Gay and Lesbian Alliance Against
Defamation (GLAAD) President Neil Giuliano has cautioned people
protesting the loss of gay marriage in California, where voters
approved a constitutional ban on gay marriage. Florida and Arizona
voters also agreed to forbid gay marriage on November 4.
In California, however, voters not only
banned gay marriage, they also reversed a California Supreme Court
ruling issued in May that allowed gay marriages to begin. That
ruling was based on the equal protection clause of the California
constitution. On November 4, voters decided to alter the
constitution, leaving 18,000 gay marriages hanging by a thread.

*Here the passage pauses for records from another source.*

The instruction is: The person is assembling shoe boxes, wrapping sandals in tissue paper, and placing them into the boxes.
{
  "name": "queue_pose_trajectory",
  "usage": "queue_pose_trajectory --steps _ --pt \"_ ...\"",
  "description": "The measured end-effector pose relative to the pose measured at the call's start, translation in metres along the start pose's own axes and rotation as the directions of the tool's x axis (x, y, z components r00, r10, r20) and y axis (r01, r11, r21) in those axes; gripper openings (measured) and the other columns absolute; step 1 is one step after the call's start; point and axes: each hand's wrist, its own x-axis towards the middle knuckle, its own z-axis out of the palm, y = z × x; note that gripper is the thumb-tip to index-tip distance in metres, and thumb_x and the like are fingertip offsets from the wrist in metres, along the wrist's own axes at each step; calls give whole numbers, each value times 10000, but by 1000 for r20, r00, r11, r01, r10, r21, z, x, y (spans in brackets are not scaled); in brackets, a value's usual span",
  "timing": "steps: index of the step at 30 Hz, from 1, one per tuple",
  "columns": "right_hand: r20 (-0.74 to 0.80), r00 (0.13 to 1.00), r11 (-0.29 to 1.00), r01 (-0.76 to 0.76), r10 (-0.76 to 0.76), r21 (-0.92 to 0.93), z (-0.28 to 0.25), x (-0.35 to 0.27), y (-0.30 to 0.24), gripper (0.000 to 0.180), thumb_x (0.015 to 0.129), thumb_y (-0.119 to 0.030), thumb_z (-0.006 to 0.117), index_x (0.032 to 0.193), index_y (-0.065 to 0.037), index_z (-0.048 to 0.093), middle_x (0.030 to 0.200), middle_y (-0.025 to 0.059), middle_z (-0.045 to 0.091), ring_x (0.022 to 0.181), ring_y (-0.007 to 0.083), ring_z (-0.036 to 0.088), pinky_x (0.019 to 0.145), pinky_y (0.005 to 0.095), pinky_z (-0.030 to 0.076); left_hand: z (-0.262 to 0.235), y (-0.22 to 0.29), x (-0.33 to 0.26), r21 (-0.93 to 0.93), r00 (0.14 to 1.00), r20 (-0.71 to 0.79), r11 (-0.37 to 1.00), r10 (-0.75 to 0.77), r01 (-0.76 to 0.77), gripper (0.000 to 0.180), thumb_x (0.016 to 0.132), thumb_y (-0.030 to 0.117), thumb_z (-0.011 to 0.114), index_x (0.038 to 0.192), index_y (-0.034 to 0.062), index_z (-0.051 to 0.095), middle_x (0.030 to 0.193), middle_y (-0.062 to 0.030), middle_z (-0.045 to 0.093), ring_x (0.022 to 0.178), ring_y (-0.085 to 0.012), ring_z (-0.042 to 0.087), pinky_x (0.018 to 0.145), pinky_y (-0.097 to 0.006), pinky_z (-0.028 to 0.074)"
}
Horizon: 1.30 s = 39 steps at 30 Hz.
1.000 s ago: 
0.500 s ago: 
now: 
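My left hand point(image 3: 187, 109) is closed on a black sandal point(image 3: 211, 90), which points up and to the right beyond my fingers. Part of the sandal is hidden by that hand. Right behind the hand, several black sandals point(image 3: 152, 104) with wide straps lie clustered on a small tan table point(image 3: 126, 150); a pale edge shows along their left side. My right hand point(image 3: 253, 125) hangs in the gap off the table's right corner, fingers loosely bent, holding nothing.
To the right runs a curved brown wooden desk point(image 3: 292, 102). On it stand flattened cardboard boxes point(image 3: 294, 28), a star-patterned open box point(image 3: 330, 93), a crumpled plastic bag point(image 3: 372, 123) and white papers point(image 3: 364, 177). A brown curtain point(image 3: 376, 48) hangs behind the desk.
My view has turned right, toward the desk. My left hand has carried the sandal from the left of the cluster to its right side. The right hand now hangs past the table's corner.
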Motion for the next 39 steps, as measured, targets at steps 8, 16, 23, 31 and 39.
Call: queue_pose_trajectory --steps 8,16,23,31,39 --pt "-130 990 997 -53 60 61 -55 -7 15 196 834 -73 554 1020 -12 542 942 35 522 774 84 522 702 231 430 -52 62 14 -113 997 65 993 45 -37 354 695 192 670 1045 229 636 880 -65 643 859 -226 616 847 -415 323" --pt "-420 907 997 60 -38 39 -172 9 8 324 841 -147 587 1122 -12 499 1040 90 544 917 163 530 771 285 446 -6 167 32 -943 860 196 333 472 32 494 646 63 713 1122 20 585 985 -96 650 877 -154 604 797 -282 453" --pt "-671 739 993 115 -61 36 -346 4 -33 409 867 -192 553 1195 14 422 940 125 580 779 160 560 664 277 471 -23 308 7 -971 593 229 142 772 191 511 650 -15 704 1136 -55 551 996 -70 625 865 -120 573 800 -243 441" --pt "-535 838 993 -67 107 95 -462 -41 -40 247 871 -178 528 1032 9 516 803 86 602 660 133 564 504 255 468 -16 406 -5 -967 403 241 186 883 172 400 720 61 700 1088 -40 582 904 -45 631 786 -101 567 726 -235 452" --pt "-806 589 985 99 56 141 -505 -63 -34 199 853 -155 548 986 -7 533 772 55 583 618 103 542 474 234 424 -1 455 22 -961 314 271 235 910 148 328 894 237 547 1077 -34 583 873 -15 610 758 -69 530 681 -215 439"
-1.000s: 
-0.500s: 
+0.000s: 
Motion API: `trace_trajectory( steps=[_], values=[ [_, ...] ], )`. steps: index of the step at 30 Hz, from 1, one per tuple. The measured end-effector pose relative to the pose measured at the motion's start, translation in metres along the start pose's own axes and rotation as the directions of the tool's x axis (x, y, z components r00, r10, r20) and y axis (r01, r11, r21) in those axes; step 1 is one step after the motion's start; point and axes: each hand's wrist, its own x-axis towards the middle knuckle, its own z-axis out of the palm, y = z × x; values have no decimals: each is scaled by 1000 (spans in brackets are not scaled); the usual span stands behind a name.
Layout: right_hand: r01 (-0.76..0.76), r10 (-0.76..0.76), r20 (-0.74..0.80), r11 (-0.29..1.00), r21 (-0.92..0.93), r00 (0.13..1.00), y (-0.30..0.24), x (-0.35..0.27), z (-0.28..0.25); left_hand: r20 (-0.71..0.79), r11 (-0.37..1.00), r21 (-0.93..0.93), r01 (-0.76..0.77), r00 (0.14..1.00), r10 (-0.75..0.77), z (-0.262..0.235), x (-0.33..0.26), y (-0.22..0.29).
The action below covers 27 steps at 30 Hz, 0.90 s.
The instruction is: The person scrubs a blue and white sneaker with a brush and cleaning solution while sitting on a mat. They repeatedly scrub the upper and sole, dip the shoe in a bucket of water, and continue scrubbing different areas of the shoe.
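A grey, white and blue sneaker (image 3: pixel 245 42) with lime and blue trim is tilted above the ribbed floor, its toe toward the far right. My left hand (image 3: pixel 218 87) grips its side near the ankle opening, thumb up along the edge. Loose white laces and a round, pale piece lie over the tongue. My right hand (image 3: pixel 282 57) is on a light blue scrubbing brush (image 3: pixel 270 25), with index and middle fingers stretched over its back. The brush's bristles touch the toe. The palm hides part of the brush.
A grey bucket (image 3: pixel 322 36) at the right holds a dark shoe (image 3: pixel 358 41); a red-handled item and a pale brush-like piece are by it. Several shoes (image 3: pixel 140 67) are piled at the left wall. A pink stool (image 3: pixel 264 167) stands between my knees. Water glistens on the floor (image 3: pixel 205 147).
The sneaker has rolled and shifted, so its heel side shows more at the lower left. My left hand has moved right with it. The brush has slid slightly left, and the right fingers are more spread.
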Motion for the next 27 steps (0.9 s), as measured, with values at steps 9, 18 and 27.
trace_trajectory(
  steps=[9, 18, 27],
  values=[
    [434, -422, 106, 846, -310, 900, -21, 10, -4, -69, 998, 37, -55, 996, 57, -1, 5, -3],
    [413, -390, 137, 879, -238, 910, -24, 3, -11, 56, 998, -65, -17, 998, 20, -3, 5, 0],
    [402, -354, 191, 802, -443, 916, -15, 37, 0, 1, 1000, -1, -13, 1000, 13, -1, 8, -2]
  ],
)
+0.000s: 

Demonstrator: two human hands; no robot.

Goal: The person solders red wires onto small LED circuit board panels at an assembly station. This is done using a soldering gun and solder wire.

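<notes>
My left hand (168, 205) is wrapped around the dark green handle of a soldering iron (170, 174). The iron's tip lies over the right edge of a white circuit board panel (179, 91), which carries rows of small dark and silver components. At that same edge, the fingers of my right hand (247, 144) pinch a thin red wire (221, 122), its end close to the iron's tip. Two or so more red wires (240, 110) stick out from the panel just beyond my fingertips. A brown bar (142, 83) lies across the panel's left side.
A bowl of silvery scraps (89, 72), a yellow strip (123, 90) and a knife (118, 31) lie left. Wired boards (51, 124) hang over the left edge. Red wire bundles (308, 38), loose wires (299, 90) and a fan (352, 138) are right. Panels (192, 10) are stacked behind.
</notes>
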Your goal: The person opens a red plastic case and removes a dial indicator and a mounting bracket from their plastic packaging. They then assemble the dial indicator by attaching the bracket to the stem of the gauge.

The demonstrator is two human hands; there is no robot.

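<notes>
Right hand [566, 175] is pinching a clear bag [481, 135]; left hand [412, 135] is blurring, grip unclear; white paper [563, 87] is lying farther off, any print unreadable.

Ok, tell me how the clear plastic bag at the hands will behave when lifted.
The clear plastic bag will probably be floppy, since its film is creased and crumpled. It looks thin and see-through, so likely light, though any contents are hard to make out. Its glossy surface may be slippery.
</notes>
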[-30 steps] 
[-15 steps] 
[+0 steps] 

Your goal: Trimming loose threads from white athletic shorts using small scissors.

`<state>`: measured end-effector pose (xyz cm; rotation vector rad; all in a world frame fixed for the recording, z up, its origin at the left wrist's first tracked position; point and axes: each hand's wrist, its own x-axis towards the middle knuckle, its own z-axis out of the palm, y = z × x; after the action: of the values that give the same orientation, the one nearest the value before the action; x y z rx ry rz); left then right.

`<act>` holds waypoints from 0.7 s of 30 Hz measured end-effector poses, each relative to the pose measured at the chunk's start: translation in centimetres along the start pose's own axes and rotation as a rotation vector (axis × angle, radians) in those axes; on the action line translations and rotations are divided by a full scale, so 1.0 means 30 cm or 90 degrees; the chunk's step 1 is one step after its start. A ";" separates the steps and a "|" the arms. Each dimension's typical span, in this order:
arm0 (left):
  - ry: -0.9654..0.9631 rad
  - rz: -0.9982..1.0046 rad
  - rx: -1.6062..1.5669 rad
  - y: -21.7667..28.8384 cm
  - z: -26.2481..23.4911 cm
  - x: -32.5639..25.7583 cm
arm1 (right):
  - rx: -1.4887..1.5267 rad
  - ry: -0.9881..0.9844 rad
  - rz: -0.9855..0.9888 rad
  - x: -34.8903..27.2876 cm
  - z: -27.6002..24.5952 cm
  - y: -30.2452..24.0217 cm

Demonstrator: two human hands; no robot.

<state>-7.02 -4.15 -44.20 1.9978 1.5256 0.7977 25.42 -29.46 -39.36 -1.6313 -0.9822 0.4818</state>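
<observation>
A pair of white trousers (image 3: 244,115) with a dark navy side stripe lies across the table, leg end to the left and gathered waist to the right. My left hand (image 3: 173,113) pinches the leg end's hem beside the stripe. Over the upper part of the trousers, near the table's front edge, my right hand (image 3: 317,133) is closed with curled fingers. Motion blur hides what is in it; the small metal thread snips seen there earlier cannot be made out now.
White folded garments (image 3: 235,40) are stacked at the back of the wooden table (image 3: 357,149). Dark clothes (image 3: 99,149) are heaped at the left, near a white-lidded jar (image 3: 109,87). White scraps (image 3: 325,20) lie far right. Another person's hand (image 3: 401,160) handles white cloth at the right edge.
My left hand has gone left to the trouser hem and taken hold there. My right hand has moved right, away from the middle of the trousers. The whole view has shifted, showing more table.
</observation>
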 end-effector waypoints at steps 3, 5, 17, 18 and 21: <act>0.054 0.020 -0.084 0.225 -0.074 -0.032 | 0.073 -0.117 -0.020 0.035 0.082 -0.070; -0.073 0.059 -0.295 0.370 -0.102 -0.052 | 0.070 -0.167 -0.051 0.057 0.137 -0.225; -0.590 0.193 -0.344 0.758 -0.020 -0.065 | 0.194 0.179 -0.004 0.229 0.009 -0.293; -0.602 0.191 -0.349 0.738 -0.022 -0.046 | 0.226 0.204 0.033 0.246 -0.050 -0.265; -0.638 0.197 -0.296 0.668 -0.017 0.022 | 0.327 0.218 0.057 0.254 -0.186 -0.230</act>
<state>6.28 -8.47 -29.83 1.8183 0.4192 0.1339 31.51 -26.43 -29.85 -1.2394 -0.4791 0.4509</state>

Anger that had been simmering for
months on the Internet over the notion that it is fair or democratic
to revoke rights granted by the constitution and sanctioned by the
California Supreme Court quickly boiled over onto the streets of
California and Utah. A grassroots movement patched together from
Facebook and MySpace pages delivered thousands of gay youths to city
halls and church steps, stunning veteran gay activists.
Gay marriage proponents blame the loss
of gay marriage on the meddling of the Mormon Church, whose members
were strongly encouraged to give of their time and donate money.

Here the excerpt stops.